Each line below containing the word "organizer" needs to be shown.

□ □ □ □ □ □ □

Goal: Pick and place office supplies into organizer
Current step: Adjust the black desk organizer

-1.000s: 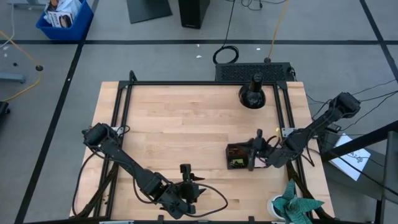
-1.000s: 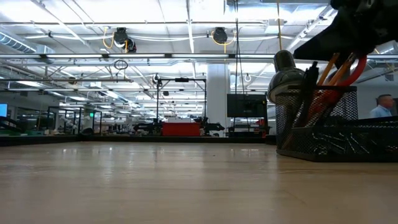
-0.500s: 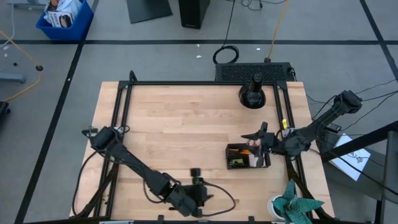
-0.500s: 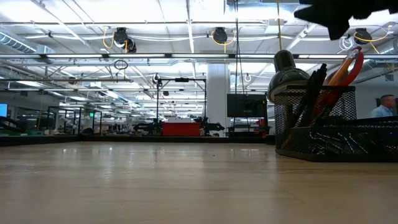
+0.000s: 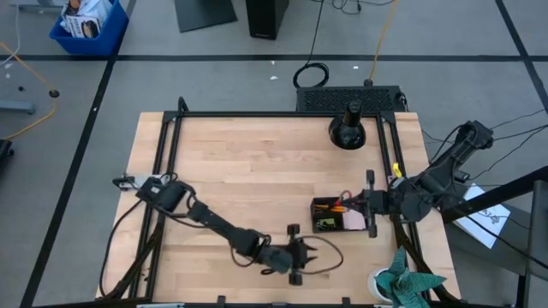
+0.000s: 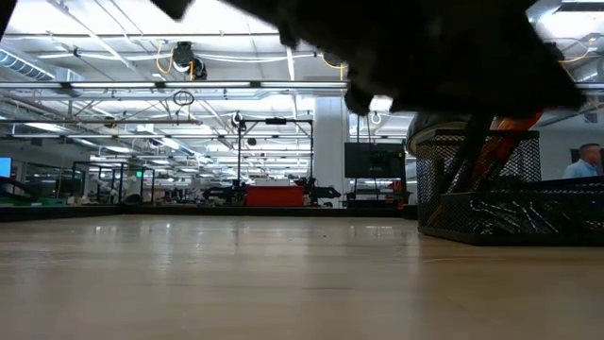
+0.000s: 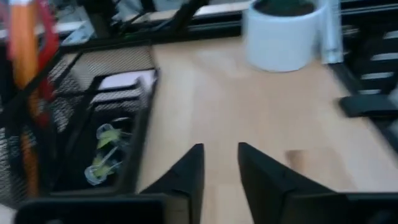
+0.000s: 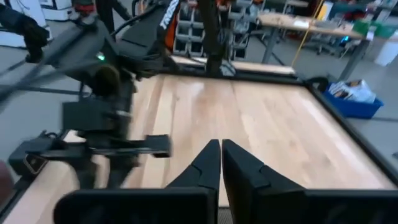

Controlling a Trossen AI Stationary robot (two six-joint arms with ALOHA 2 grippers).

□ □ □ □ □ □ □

### Written answer
Goal: Pick and place office supplies into organizer
Current step: Adjust the black desk organizer

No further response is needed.